Le manifeste a été officiellement lancé en marge de l'Assemblée générale des Nations unies de 2020, lors d'un événement en ligne qui a rassemblé plusieurs acteurs des secteurs privé et public, et auquel a participé Alexandra Cousteau, petite-fille du célèbre explorateur des océans Jacques Cousteau, et fondatrice d'Océans 2050, une campagne et une plateforme d'action dédiée à la restauration de la santé des océans au cours des trente prochaines années.
Si elle réussit, l'industrie des algues marines pourrait se retrouver à jouer un rôle beaucoup plus important dans la lutte contre la crise climatique, le renforcement des écosystèmes marins et le rapprochement du monde de l'objectif de l'élimination de la faim.

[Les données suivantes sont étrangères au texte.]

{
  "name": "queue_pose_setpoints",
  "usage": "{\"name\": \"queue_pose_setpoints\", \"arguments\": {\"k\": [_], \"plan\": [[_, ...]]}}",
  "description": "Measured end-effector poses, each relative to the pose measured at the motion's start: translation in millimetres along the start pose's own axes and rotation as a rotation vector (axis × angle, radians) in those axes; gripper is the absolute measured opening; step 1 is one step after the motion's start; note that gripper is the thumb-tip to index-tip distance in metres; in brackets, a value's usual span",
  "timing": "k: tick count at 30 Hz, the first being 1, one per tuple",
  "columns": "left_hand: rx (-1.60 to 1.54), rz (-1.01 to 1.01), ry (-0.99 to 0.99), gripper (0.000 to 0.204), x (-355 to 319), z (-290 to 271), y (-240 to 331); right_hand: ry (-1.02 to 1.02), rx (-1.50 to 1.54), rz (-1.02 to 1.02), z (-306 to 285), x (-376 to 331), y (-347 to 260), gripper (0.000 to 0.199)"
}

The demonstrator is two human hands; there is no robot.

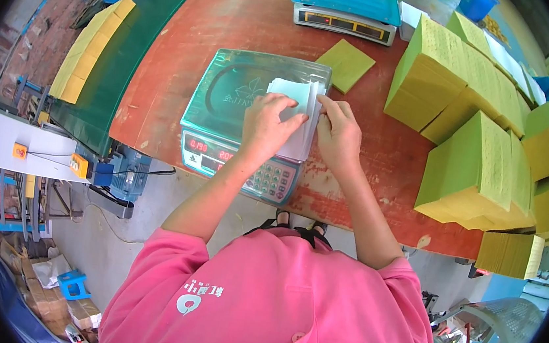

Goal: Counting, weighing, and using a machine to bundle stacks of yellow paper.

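Note:
A digital scale (217, 116) with a clear cover and a lit red display stands on the red table. On its pan lies a stack of white paper sheets (293, 89), slightly fanned along its right side. My left hand (269, 123) rests over the stack, its fingers bent and its thumb spread apart from them. At the right edge of the sheets, my right hand (339, 135) has thumb and forefinger closed on the paper edges. Parts of the stack are hidden beneath my left hand.
Beyond the scale lies a flat yellow-green packet (345, 66). A second scale (345, 23) with a blue tray stands at the back. Blocks of yellow-green packets (466, 167) line the table's right side. A green conveyor belt (122, 67) runs along the left, carrying a yellow row (91, 51).

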State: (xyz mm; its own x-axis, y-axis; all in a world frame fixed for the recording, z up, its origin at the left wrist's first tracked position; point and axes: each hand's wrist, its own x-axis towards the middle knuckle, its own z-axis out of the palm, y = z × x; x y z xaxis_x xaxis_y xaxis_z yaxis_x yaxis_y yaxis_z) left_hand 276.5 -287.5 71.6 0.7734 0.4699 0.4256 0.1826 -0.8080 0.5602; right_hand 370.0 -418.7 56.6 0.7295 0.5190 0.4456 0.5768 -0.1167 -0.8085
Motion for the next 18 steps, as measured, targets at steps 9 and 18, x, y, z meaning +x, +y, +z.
{"name": "queue_pose_setpoints", "arguments": {"k": [9,18], "plan": [[0.096,-0.01,-0.055,0.034,-1,-2,13,-0.013,-0.164,-0.046,-7,-5,7,0.023],[0.259,0.083,0.029,0.058,-2,25,20,0.003,-0.062,0.073,-12,-18,19,0.023]]}}
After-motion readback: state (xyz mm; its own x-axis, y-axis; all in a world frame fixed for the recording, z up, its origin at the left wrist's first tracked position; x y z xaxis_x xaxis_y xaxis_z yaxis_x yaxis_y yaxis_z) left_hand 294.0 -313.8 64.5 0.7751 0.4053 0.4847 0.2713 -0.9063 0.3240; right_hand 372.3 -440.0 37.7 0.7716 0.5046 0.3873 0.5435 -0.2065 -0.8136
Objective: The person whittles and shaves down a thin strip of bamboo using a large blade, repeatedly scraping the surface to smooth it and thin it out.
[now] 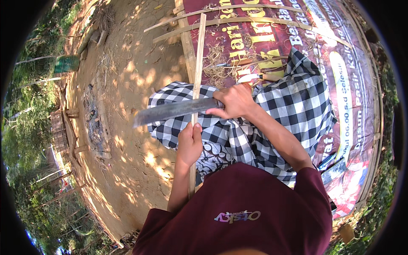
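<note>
My right hand is closed round the handle of a machete. Its broad dark blade points left and lies across a long pale wooden strip, seemingly against it. Below the blade, my left hand grips the same strip, thumb pointing up along it. The strip runs from beside my body, past my lap, to the far edge of the mat. A black-and-white checked cloth covers my legs under both hands. Just beyond my right hand lies a small knife with a wooden handle.
A red printed banner covers the platform on the right. Curly shavings and two long bent strips lie on its far part. Blue-grey items rest at the right. Bare earth stretches left, with a wooden fence beyond.
</note>
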`<state>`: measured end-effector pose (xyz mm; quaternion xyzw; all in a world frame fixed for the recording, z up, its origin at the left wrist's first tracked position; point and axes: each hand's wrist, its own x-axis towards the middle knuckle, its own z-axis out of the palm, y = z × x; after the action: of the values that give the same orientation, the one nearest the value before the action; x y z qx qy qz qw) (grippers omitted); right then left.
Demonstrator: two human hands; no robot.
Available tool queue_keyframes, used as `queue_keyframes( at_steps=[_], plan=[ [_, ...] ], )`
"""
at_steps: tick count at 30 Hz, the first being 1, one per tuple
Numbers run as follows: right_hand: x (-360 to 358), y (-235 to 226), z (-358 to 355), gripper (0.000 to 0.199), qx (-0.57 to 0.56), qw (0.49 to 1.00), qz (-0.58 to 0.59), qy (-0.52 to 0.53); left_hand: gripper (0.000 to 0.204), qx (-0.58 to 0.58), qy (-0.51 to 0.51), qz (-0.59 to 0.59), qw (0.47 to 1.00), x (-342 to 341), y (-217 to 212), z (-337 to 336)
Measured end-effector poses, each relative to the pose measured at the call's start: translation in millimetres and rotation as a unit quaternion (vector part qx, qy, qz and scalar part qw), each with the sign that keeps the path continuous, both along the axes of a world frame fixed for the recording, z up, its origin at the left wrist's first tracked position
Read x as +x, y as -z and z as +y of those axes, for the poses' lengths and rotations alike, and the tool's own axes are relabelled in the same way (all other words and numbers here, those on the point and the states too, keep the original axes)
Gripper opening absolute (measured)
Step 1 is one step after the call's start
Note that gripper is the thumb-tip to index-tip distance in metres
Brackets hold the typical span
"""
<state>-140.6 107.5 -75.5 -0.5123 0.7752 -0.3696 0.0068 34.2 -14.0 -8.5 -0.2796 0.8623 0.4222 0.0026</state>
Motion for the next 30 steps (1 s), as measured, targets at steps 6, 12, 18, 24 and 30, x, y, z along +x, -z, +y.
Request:
queue_keyframes(
  at_steps=[6, 12, 18, 24, 30],
  plan=[
    [-16.9, 15.5, 1.0, 0.066, -0.005, 0.996, -0.048, 0.075, 0.027, -0.002, -0.005, -0.034, 0.999, 9.6, -2.5, 9.9],
    [4.5, 2.0, 0.8, 0.065, -0.045, 0.998, -0.002, -0.030, 0.029, 0.014, 0.001, -0.020, 1.000, 4.9, 0.9, 5.1],
    [-19.2, 7.2, 5.1, 0.062, 0.025, 0.998, -0.040, 0.048, 0.031, 0.008, 0.021, -0.037, 0.999, 6.3, 5.8, 7.1],
    [-5.1, -3.5, 3.5, 0.063, 0.001, 1.000, 0.006, -0.015, 0.029, 0.029, 0.013, -0.035, 0.999, 9.4, 2.9, 11.2],
    [-61.4, 15.7, 13.2, 0.060, 0.071, 0.971, -0.180, 0.141, 0.028, 0.090, -0.028, -0.048, 0.994, 33.1, -3.2, 17.2]
  ],
)
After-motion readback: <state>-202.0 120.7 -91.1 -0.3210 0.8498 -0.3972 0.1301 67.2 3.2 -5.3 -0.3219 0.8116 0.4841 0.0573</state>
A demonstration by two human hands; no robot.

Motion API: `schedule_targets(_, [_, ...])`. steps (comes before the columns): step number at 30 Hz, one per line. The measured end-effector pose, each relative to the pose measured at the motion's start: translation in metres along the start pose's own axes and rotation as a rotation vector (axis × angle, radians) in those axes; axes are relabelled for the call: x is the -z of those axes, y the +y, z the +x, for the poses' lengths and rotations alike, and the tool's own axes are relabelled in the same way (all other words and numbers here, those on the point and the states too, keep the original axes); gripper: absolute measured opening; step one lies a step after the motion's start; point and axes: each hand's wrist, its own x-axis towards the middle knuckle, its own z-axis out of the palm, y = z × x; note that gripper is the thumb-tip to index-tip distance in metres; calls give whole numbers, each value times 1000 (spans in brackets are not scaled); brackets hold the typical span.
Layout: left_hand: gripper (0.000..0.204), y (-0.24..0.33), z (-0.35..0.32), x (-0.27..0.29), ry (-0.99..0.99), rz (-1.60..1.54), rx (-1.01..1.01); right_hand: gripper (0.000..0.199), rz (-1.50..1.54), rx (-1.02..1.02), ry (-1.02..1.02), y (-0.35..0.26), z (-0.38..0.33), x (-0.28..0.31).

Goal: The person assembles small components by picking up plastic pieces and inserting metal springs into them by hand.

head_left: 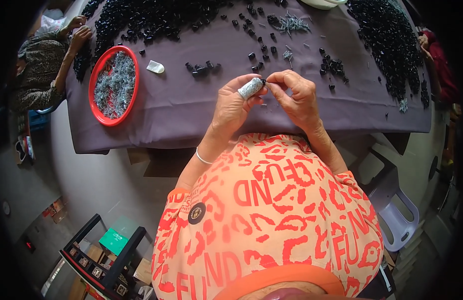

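Over the near part of the cloth, my left hand (231,102) is closed, pinching a small black piece (264,81) at its fingertips. A speckled grey-white sleeve (250,88) sits along that hand, seemingly over a finger. My right hand (297,95) meets it from the right, thumb and forefinger pinched together against the black piece. Whatever those fingertips hold is too small to make out. Beyond the hands, several loose black pieces (264,48) lie scattered. A little bunch of thin grey pins (288,54) lies among them.
At the left stands a red oval basket (92,100) of thin grey pieces, beside a white finger-shaped cap (155,66). Large heaps of black pieces (141,20) cover the far side and right (386,45). A person's hands (80,35) work at the left; another person (439,65) sits right.
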Motion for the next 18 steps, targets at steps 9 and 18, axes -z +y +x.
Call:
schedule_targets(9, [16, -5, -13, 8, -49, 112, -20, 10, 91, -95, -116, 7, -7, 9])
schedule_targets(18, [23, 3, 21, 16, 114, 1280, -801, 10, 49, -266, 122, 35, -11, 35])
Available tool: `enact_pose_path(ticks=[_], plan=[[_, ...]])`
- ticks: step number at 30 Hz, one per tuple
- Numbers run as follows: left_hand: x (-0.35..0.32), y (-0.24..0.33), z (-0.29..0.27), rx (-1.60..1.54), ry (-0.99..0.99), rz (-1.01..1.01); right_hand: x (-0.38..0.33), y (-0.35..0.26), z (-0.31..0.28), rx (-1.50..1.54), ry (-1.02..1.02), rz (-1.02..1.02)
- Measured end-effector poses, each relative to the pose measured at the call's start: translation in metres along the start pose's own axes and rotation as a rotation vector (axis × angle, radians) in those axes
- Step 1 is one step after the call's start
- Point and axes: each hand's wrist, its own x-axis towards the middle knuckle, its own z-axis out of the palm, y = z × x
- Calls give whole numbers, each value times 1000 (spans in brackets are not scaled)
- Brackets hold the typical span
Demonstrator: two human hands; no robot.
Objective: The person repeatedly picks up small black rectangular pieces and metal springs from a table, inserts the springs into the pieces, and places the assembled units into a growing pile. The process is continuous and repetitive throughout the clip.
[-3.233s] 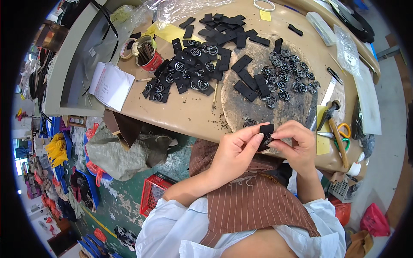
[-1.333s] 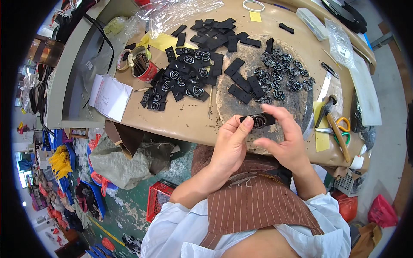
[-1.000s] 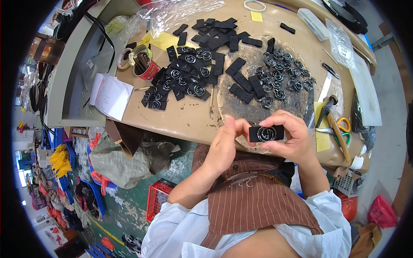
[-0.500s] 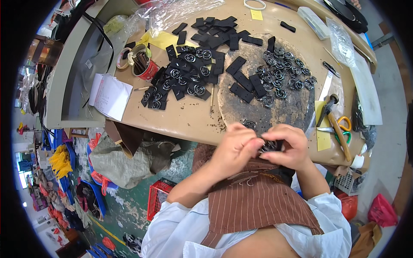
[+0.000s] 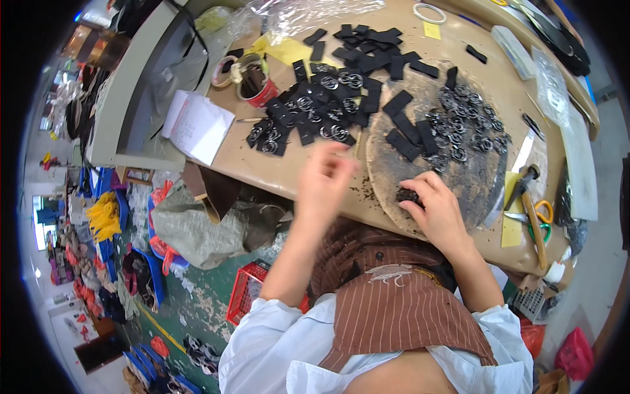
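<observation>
My left hand (image 5: 325,180) is blurred over the table's front edge, just below a pile of black strips fitted with shiny metal buckles (image 5: 305,108). Whether its curled fingers hold anything cannot be made out. At the near part of a round, worn board (image 5: 453,197), my right hand (image 5: 433,203) pinches a dark metal buckle (image 5: 407,195) between thumb and fingers. Farther back on the board lies a heap of loose dark metal buckles (image 5: 462,115). Several plain black strips (image 5: 410,128) lie beside that heap, and more black strips (image 5: 367,49) are piled behind.
A red tin (image 5: 260,92) of dark sticks stands near an open notebook (image 5: 199,125) at left. Right of the board are a hammer (image 5: 528,190), scissors (image 5: 541,213) and yellow paper (image 5: 510,223). Clear plastic bags (image 5: 308,16) lie at the back.
My hands, together before on a buckle with a black strip, have parted. The left has swung toward the fitted strips; the right has moved onto a buckle at the board's near part. The view has shifted.
</observation>
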Motion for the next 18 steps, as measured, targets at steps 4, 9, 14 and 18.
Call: enact_pose_path(ticks=[4, 9, 14, 18], plan=[[-33, 4, 37, 50, -331, -73, 3, -3, -5, 194, -8, 56], [-35, 13, 46, -73, -412, -31, -10, 2, -10, 413, 86, 99], [-45, 23, 45, -40, -367, 138, -20, 3, -17, 863, 112, 301], [-47, 29, 48, -145, -322, 84, -19, -3, -19, 944, 136, 331]])
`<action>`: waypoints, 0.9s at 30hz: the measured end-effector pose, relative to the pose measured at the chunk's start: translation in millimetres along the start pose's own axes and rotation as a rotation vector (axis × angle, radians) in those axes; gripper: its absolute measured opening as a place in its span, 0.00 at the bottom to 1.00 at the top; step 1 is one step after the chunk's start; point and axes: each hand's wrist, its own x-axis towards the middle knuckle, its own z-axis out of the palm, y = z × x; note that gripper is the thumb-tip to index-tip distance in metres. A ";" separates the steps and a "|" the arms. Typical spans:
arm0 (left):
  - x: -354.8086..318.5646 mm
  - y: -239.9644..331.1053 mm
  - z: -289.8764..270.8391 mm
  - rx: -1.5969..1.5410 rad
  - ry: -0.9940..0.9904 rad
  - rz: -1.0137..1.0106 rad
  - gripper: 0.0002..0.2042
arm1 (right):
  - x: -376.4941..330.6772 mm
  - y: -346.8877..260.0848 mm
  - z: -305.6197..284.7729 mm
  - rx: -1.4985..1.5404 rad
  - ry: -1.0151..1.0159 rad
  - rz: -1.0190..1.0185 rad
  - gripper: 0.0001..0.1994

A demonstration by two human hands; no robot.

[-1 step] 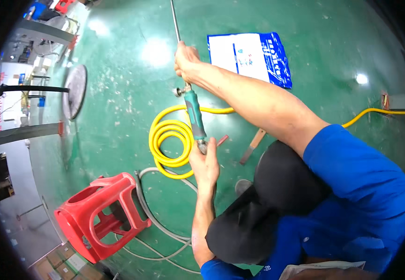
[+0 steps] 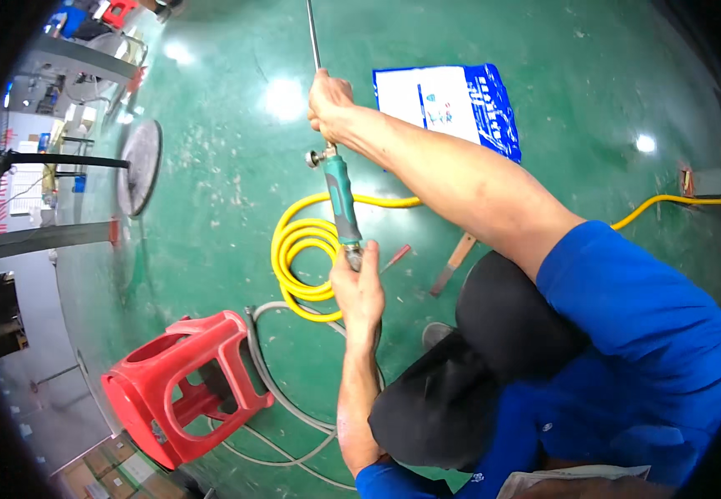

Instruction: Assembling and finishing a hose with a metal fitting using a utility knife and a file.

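A gas torch (image 2: 342, 200) with a green and grey handle, a side valve knob and a long thin metal tube is held nearly upright in the picture, above the floor. Higher up, my right hand (image 2: 330, 104) is closed around the tube just past the valve. My left hand (image 2: 359, 291) grips the metal fitting at the handle's lower end, thumb along it. A coiled yellow hose (image 2: 281, 258) lies just left of that hand. To its right are a screwdriver (image 2: 397, 256) with a red handle and a scraper (image 2: 454, 263) with a wooden handle.
A red plastic stool (image 2: 179, 382) lies on its side at lower left, beside a grey hose (image 2: 265, 374). A blue and white plastic bag (image 2: 435, 100) rests beyond my right forearm. A fan with a round base (image 2: 140, 169) stands at far left. The yellow hose continues right.
The torch handle and my left hand have shifted slightly left, so more of the screwdriver shows beside the hand. Both hands keep their hold, and the view has shifted a little.
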 end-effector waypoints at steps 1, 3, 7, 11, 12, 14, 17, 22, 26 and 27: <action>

La faim, les océans et les Nations Unies
Le Pacte mondial des Nations unies, qui célèbre son 20e anniversaire, vise à aligner les entreprises sur les principes universels en matière de droits de l'homme, de travail, d'environnement et de lutte contre la corruption, et à prendre des mesures qui font progresser les objectifs de la société.
La plate-forme d'action du Pacte mondial pour le commerce maritime durable fait progresser l'objectif de développement durable consistant à atteindre la faim zéro d'ici 2030 (ODD 2), en promouvant la production de produits de la mer durables.
En promouvant une gestion efficace de l'océan et des réglementations qui permettront de réduire la surpêche, la pollution marine et l'acidification des océans, le travail de la plateforme soutient également l'ODD 14, l'objectif de développement durable qui vise à promouvoir la vie sous l'eau.
Les algues marines ont un rôle à jouer dans la réalisation de l'Objectif 13, qui implique une action urgente pour lutter contre le changement climatique et ses impacts, à la fois dans leur capacité potentielle à séquestrer naturellement le carbone, et dans la réduction des émissions de méthane des vaches et des moutons, qui représentent une part importante des émissions de gaz à effet de serre de l'agriculture.